The next compute was for the column actuation weight adjustment. Similar to the tensioning system for the E3D Titan extruder (that uses a screw and not a knob), I plan to use M2 countersunk screws in the keyboard body and M2 nuts in the adjustment bars (the orange looking things in #TeTwin Switches [gd0041]). This should require an additional 4mm on the top and bottom of each column, which is good considering I was actually expecting over 5mm for a solution that required dissassembly of the keyboard. This solution lets users easily adjust the weight of the keys with a small allen screw. This calculator predicts that a 2mm adjustment window will allow betweeen 172 - 23g of adjustment for N35 magnets. 

 The compute I'm currently on is the joystics. The compute from the last 2 paragraphs didn't shrink the keyboard for the Timespy like I hoped (36mm for staggered and no space for adjustment vs 38mm for grid and adjustment screws) and so I wanted to validate that the joystics could still fit. It turns out that one of the tabs with holes in them need to be cut off so that they can fit 19.5mm apart.

However, this brought my attention to a bigger issue, which is the short ribbon cable. I think it's some kind of conductive ink and is likely unsolderable. I then started to move the joystick with my thumb and was like "hmm I feel like my PSVITA had weaker springs and I'm starting to think that it isn't because I've used them more.". If my thumb is feeling some resistance, my fingers are going to struggle. Well a bit of internet searching revealed that it's true.
The PSVITA 1000 joysticks look noticably different, but more importantly, wayyyyy more expensive.
Why do they cost so much? Are they collectables now? And the PSVITA 2000 were already the most expensive joysticks I knew until this moment, coming in at around £4 each. Anyway, now I'm on the lookout for some low actuation force, mini joysticks. I'm not sure if those even exist since I can only imagine that companies only made them with thumb use in mind. Perhaps I'd have to pivot and use the mini blackberry trackpads as virtual joysticks.
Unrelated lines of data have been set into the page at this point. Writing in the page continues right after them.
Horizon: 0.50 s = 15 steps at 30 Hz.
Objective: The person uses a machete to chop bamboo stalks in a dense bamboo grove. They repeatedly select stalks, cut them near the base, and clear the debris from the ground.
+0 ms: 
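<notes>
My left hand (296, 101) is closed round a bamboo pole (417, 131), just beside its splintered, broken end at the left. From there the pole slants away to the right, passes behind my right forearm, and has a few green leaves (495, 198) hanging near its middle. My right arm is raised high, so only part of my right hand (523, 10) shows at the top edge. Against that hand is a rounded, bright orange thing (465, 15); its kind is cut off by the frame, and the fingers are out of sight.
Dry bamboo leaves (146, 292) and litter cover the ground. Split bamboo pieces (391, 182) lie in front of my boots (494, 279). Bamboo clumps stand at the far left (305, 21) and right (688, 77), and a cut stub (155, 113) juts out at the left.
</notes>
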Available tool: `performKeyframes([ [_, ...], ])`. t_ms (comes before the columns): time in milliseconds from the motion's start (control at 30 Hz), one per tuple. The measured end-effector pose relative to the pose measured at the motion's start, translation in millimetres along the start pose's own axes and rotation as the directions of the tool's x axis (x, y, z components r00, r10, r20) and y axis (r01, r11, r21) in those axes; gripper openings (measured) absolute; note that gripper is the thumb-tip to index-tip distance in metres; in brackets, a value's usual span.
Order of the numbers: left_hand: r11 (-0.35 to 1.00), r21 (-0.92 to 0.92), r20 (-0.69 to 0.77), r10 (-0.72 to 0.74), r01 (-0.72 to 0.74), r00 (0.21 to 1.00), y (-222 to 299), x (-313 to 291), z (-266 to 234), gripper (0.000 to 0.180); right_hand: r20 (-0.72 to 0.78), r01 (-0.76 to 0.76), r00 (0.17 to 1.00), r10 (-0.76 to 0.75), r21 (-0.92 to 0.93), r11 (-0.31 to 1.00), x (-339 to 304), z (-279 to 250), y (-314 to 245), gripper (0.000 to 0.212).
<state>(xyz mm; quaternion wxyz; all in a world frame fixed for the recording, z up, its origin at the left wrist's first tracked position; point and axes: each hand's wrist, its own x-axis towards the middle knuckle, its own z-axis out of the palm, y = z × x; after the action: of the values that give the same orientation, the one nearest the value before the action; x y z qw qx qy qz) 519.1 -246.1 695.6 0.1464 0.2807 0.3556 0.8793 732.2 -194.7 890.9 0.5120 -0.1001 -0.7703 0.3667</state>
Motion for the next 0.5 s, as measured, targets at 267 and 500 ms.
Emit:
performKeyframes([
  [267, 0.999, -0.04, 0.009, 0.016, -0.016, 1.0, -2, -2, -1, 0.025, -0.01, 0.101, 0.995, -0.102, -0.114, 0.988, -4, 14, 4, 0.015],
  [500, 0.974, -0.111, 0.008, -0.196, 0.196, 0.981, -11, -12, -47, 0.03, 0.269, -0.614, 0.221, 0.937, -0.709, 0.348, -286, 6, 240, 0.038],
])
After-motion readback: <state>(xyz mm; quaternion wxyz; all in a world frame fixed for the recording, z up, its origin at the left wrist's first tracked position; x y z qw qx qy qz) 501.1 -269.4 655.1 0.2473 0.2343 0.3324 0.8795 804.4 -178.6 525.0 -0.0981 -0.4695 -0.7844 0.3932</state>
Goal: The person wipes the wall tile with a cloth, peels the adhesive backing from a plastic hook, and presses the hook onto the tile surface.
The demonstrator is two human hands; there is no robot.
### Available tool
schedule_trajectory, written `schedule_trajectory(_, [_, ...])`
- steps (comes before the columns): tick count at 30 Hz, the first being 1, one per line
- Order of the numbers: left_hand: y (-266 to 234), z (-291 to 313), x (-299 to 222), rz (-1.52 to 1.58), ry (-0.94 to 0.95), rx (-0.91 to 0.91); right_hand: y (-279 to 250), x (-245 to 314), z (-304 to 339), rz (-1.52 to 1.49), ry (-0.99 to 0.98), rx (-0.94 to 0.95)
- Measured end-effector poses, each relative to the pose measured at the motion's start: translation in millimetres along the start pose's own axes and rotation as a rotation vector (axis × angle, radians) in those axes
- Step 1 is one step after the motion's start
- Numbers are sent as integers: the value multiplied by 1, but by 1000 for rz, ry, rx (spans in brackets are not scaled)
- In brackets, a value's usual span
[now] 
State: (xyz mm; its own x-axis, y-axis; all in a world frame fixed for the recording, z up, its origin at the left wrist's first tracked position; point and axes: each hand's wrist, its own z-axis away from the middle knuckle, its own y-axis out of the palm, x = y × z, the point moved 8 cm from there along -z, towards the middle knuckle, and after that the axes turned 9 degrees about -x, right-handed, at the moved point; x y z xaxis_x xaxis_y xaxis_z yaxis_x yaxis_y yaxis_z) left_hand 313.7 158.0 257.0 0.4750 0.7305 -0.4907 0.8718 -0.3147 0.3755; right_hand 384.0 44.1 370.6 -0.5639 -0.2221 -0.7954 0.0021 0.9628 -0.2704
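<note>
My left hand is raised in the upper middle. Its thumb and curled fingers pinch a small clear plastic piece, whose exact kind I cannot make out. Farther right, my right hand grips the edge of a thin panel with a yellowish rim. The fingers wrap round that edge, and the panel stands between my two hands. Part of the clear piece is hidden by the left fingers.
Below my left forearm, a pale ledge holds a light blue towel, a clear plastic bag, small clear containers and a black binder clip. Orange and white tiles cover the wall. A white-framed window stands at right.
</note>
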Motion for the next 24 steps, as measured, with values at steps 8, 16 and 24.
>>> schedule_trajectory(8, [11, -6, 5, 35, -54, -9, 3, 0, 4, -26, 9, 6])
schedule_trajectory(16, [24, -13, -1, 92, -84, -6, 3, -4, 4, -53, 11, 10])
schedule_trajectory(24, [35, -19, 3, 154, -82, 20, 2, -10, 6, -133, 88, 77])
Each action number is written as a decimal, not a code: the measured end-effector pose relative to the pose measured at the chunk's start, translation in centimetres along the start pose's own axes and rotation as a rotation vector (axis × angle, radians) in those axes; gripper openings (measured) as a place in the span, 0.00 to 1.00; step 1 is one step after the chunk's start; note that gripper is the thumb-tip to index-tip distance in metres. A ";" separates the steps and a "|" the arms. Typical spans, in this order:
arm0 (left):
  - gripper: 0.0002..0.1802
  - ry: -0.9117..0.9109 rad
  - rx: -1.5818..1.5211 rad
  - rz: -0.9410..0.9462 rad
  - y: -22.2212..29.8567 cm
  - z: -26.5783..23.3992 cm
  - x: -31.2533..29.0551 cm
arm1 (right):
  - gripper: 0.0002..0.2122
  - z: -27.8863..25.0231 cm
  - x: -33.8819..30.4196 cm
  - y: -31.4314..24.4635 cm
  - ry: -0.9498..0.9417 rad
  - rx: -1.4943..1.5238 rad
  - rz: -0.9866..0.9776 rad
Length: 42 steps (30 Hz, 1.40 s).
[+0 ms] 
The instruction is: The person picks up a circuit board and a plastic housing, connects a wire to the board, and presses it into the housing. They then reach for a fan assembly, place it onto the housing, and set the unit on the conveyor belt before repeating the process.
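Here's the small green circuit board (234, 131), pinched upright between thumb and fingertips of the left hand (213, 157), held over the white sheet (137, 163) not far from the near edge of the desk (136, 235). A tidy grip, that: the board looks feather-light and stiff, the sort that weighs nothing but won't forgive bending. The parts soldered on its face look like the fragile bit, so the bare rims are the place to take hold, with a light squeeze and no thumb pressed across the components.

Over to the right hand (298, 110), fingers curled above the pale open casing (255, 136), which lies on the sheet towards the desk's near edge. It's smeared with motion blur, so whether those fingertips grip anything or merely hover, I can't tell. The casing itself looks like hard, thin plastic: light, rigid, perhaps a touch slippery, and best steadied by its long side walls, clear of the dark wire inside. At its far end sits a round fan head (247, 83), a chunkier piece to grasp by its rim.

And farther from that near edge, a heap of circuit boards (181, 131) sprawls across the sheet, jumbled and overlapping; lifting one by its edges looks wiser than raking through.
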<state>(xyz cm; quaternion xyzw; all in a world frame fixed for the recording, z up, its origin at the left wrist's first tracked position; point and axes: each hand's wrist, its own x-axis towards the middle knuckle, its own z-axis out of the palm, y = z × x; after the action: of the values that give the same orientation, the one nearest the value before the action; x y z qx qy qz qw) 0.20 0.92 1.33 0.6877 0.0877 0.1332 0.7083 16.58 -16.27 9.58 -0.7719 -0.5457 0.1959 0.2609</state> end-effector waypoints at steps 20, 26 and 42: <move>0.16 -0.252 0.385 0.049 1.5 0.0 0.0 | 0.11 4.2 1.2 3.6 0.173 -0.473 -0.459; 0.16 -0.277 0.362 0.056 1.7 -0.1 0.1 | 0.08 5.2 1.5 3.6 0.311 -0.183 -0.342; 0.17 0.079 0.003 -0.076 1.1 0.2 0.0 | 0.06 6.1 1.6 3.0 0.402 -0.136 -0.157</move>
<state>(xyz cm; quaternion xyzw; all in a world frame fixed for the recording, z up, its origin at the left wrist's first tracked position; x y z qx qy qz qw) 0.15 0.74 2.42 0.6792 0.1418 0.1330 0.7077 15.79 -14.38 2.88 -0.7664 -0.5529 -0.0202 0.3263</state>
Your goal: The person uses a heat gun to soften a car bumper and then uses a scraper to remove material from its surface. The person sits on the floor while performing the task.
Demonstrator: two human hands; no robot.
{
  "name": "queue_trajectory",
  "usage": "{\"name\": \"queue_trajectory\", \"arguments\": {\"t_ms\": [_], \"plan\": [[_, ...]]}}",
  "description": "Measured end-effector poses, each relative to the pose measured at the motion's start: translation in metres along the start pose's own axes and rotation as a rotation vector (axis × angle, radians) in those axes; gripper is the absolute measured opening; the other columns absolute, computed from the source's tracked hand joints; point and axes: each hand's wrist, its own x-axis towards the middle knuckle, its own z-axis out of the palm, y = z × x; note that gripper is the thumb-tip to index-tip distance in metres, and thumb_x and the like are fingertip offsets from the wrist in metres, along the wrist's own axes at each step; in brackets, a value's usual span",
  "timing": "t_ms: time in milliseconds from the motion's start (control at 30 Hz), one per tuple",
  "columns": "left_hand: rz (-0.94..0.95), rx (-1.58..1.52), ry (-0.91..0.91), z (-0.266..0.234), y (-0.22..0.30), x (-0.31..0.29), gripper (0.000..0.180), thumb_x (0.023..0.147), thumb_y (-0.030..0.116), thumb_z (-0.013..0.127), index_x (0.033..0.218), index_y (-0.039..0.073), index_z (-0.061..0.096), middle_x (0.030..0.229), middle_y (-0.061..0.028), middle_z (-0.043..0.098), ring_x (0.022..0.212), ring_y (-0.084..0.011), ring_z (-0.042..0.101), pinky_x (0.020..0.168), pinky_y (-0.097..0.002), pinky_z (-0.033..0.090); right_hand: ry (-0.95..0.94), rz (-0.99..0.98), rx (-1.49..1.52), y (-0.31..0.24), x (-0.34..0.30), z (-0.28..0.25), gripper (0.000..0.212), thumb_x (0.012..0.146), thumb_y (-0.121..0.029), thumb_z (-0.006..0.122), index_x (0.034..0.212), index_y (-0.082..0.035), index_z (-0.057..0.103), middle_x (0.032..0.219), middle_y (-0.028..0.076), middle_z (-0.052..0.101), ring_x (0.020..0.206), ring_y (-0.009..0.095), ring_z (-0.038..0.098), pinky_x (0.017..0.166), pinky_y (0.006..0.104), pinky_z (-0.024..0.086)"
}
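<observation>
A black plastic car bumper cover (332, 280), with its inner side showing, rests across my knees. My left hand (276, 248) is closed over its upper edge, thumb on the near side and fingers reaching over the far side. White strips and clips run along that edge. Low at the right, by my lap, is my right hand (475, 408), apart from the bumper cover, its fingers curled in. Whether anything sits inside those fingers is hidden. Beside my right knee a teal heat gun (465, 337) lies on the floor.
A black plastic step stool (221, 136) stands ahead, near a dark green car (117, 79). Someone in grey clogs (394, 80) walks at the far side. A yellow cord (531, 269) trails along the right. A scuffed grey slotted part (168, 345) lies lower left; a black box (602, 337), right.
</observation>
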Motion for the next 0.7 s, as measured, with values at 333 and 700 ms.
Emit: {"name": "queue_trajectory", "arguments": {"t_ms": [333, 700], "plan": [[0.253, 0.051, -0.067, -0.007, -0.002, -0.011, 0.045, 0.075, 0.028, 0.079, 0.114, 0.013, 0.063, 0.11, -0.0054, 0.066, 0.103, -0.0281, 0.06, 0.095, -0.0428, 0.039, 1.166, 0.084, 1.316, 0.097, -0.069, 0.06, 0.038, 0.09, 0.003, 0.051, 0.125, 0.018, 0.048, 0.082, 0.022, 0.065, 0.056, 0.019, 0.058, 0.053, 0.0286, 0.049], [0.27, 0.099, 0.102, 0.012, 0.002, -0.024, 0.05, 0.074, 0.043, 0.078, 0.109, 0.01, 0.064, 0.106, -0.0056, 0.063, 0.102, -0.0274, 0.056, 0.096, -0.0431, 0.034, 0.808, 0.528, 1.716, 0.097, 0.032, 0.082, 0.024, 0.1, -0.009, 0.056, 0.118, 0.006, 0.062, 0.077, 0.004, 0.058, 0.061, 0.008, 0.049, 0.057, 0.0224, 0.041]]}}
I currently have 9, and this could be an opportunity to try and merge Tetent and Tetent Turntable into one.

Anyway, it's reasons like these joysticks being slightly less ideal than the mental twin* used in the inital mental simulation that I need to compute more accurate simulations, because it doesn't seem to take much for a solution to fail.

*(like the digital twin that NVidia talks about these days, but in the mind)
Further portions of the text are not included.